Quick Answer: This question evaluates proficiency in frequency-based language modeling and data-structure design, focusing on token sequence analysis, frequency counting, and handling boundary conditions.

You are given tokenized training data `training_data` — a list of sentences, where each sentence is a list of words (strings). Build a model (e.g., a bigram frequency map) from this data, then answer a batch of queries. Implement `solution(training_data, queries)` that returns a list of answers, one per word in `queries`. For each query word `w`, return the word that most frequently immediately follows `w` across all sentences in the training data. Rules: 1. Count, for every adjacent pair `(a, b)` within a sentence, how often `b` immediately follows `a`. 2. For a query word `w`, return the next word with the highest follow-count. 3. If `w` never appears immediately followed by another word (it only appears at the end of sentences, or never appears at all), return the empty string `""` as the sentinel. 4. Tie-break: if two or more candidate next words share the highest count, return the lexicographically smallest one (so the answer is deterministic).

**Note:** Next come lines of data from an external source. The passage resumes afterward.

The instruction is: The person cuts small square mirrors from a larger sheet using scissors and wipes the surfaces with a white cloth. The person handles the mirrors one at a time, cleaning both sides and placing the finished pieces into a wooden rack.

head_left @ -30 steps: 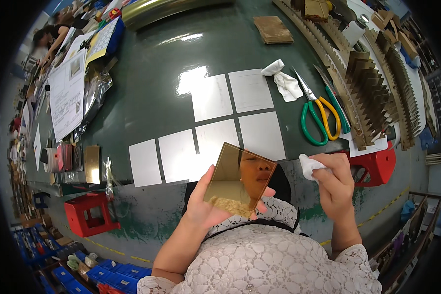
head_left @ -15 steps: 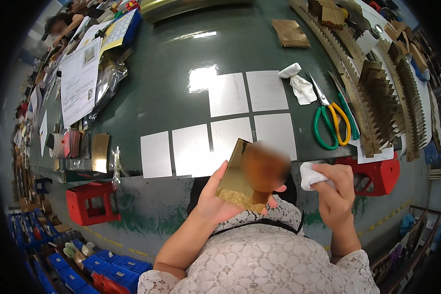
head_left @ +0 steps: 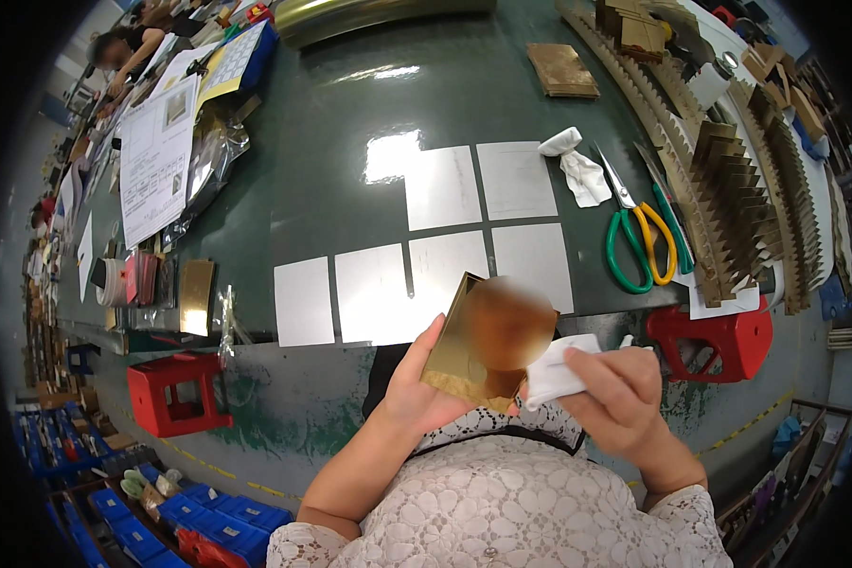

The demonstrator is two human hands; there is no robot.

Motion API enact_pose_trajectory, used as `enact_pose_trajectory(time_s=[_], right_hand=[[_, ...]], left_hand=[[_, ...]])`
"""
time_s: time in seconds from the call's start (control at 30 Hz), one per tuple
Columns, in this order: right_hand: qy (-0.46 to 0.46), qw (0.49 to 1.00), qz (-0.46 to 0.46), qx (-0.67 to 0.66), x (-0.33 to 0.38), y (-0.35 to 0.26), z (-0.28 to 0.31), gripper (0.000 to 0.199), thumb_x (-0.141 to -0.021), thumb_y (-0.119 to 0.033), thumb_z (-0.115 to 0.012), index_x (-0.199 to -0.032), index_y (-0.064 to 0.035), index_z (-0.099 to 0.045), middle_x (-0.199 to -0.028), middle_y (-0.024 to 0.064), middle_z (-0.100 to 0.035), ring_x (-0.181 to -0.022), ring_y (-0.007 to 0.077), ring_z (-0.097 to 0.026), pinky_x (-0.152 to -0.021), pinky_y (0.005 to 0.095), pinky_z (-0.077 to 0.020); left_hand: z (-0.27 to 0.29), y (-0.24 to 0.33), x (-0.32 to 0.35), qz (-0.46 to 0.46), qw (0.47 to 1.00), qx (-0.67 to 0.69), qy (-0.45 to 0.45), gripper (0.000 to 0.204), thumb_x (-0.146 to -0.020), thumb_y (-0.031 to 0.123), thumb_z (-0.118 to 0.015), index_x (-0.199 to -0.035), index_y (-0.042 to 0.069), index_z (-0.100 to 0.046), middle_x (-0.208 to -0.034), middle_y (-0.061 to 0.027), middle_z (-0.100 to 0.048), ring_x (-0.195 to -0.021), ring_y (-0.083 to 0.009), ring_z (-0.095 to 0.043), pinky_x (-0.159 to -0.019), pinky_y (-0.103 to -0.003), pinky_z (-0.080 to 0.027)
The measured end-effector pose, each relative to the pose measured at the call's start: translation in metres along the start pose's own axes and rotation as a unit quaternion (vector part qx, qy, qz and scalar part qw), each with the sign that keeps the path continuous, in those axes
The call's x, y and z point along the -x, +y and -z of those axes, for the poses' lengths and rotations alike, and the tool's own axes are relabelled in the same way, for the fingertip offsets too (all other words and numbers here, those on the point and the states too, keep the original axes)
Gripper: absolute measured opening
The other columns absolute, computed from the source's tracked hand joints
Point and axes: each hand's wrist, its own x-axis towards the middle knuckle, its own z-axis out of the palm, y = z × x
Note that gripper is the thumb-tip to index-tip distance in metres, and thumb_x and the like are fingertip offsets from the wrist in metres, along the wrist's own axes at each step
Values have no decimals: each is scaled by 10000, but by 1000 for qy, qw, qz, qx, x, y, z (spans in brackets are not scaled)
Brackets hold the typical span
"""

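My left hand (head_left: pixel 415 390) is closed round the lower left edge of a shiny gold mirror-finish plate (head_left: pixel 452 348), held tilted in front of my body. Its surface gives a brownish reflection, partly blurred. In my right hand (head_left: pixel 623 396) a folded white cloth (head_left: pixel 559 369) is pinched between thumb and fingers. The cloth is at the plate's lower right edge; whether it touches the surface I cannot tell. Beyond the plate, several pale rectangular sheets (head_left: pixel 373 289) lie in two rows on the dark green table (head_left: pixel 327 204).
Scissors with green and yellow handles (head_left: pixel 646 237) lie at the right beside a crumpled white cloth (head_left: pixel 585 178). Toothed brown racks (head_left: pixel 729 189) line the right side. A stack of bronze plates (head_left: pixel 562 71) sits farther back. Papers (head_left: pixel 154 166) lie left; red stools (head_left: pixel 175 396) stand below.
My right hand has moved left with the white cloth, from beside the plate to its lower right edge. The left hand keeps hold of the plate, almost unmoved.
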Motion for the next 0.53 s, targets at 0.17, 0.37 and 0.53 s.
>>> enact_pose_trajectory(time_s=[0.17,0.37,0.53], right_hand=[[-27,999,16,23,-8,9,-9,152,-717,-161,-708,-860,-110,-722,-1173,35,-635,-988,210,-542,-802,356,-456],[-2,999,-24,47,-24,18,-18,184,-703,-166,-710,-870,-94,-730,-1121,37,-631,-944,220,-553,-774,362,-446],[-39,989,-124,70,-11,43,-29,359,-701,-118,-667,-1051,-88,-742,-1228,73,-619,-1014,253,-561,-818,406,-443]], left_hand=[[5,5,0,20,992,-87,-85,683,-1038,542,-243,-1483,26,-292,-1383,-245,-485,-1059,-427,-613,-821,-504,-533],[2,7,1,44,987,-143,-64,717,-1023,570,-250,-1504,38,-252,-1386,-263,-473,-1030,-423,-615,-809,-498,-532],[-16,4,5,78,981,-169,-56,768,-975,667,-263,-1555,169,-187,-1489,-233,-383,-1145,-481,-563,-868,-582,-502]])
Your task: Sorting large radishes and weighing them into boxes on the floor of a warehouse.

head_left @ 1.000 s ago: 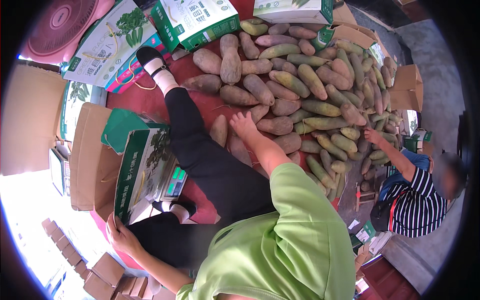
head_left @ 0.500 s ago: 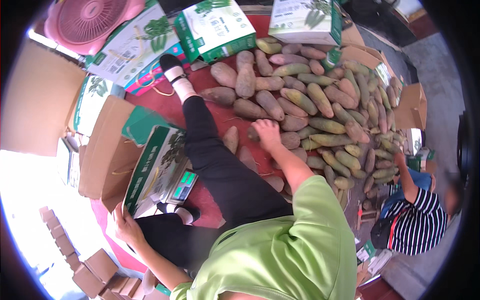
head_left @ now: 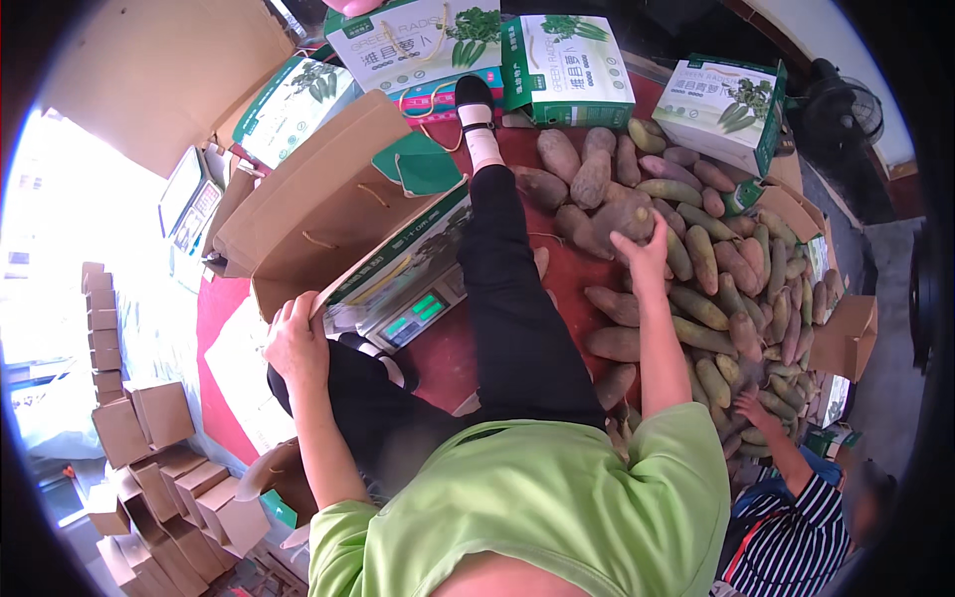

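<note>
**Right hand on a large tuber, left hand on the box edge**

The right hand point(head_left: 645, 261) is reaching out over the heap point(head_left: 736, 269) of brown and greenish tubers, its fingers closing around a large, rounded brown tuber point(head_left: 625, 219) at the near edge of the pile. The tuber is lying with its long axis running roughly left to right, tilted slightly, its blunt end pointing toward the person's outstretched leg point(head_left: 502, 269). The palm is covering its lower side, so the far end of the grip is hidden.

The left hand point(head_left: 294, 340) is gripping the lower corner of an open green-and-white box point(head_left: 398, 264), fingers curled over the cardboard edge. The box is leaning against a brown paper bag point(head_left: 318, 204) and sitting on a scale point(head_left: 413, 316), whose green display is showing just below it.

The heap is spreading over a red mat point(head_left: 562, 274), most tubers lying lengthwise and pointing away from the person. Closed green boxes point(head_left: 567, 65) are standing along the far side. A second person in a striped shirt point(head_left: 796, 537) is reaching a hand point(head_left: 748, 406) into the heap at lower right. Small brown cartons point(head_left: 149, 448) are stacked at the left.
</note>
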Demonstrator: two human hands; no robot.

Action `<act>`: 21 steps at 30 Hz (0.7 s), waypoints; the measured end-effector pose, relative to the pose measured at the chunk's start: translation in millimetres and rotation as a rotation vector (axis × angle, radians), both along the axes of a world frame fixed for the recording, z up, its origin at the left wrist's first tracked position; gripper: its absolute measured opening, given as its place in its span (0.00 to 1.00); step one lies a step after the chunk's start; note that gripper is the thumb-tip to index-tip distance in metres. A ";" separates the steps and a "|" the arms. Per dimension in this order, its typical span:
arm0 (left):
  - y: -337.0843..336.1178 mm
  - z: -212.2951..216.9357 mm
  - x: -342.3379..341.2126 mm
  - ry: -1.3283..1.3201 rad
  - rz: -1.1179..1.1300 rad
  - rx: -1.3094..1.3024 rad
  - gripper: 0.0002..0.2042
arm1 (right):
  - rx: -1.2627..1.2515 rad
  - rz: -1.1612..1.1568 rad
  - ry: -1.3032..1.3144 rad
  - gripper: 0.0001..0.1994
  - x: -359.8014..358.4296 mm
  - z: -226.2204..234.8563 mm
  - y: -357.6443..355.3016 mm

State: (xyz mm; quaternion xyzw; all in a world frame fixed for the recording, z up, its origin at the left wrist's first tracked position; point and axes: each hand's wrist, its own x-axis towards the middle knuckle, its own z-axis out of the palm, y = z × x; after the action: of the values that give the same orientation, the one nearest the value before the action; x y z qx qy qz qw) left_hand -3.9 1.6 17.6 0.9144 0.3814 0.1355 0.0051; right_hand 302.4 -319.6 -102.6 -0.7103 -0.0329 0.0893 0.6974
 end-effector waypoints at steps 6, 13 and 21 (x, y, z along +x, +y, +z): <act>-0.1 -5.1 -3.6 -0.004 0.008 0.026 0.06 | 0.340 0.137 -0.251 0.37 5.7 113.1 56.2; 1.2 -7.7 -5.3 0.011 -0.002 0.058 0.06 | 0.459 0.544 -0.442 0.38 -17.7 197.0 154.1; -0.6 -7.4 -1.0 -0.002 -0.023 0.022 0.07 | 0.151 0.886 -0.790 0.38 -75.3 156.7 293.4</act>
State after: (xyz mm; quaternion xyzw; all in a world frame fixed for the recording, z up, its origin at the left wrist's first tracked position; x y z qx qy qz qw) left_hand -4.9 1.0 10.2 0.9187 0.3691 0.1404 -0.0033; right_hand 227.2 -26.1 54.1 -0.5569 -0.5891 0.0981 0.5773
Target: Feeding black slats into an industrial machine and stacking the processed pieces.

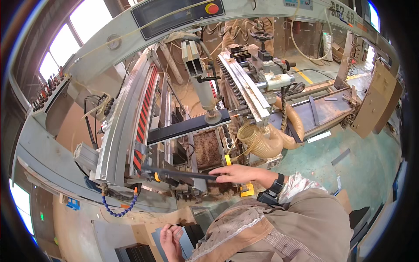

Example: `training_data = [["I", "am", "sam"], ["am", "sam"]]`, `queries = ["I", "am", "sam"]` returns `["am", "sam", ""]` — `"I"` is followed by `"am"`, `"am"` is followed by `"sam"` (twice), and `"sam"` never has a following word.

Constraints

0 <= number of sentences <= 10^4
0 <= words per sentence <= 10^4
Words are non-empty lowercase/mixed-case ASCII strings
Sentinel for 'no next word' is the empty string ""
Ties resolved by lexicographically smallest next word

Examples

Input: ([["I", "am", "sam"], ["am", "sam"]], ["I", "am", "sam"])

Expected Output: ["am", "sam", ""]

Explanation: "I"->"am" (1), "am"->"sam" (2 total), "sam" never has a following word so it returns the sentinel.

Input: ([["the", "cat", "the", "dog", "the", "cat"]], ["the"])

Expected Output: ["cat"]

Explanation: "the" is followed by "cat" twice and "dog" once, so the most frequent next word is "cat".

Input: ([["a", "b"], ["a", "c"]], ["a"])

Expected Output: ["b"]

Explanation: "a"->"b" and "a"->"c" both have count 1; the tie is broken lexicographically, so "b" wins.

Input: ([], ["x"])

Expected Output: [""]

Explanation: Empty training data yields no transitions, so the query returns the empty-string sentinel.

Input: ([["hello"]], ["hello", "world"])

Expected Output: ["", ""]

Explanation: "hello" appears only at sentence end (no following word) and "world" never appears, so both return the sentinel.

Input: ([["x", "y", "z", "y", "w"], ["x", "y"]], ["x", "y", "z", "w"])

Expected Output: ["y", "w", "y", ""]

Explanation: "x"->"y" (2). "y"->"z" (1) and "y"->"w" (1) tie, lexicographic pick is "w". "z"->"y" (1). "w" is only at an end, so it returns the sentinel.

Hints

Make one pass over every sentence and, for each adjacent pair (a, b), increment a nested count map: counts[a][b] += 1.
To answer a query for word w, scan counts[w] and pick the entry with the highest count; on equal counts prefer the lexicographically smaller word.
If w isn't a key in your map (or it appears only at sentence ends), there are no transitions — return the empty string "".

Quick Overview

This question evaluates proficiency in frequency-based language modeling and data-structure design, focusing on token sequence analysis, frequency counting, and handling boundary conditions.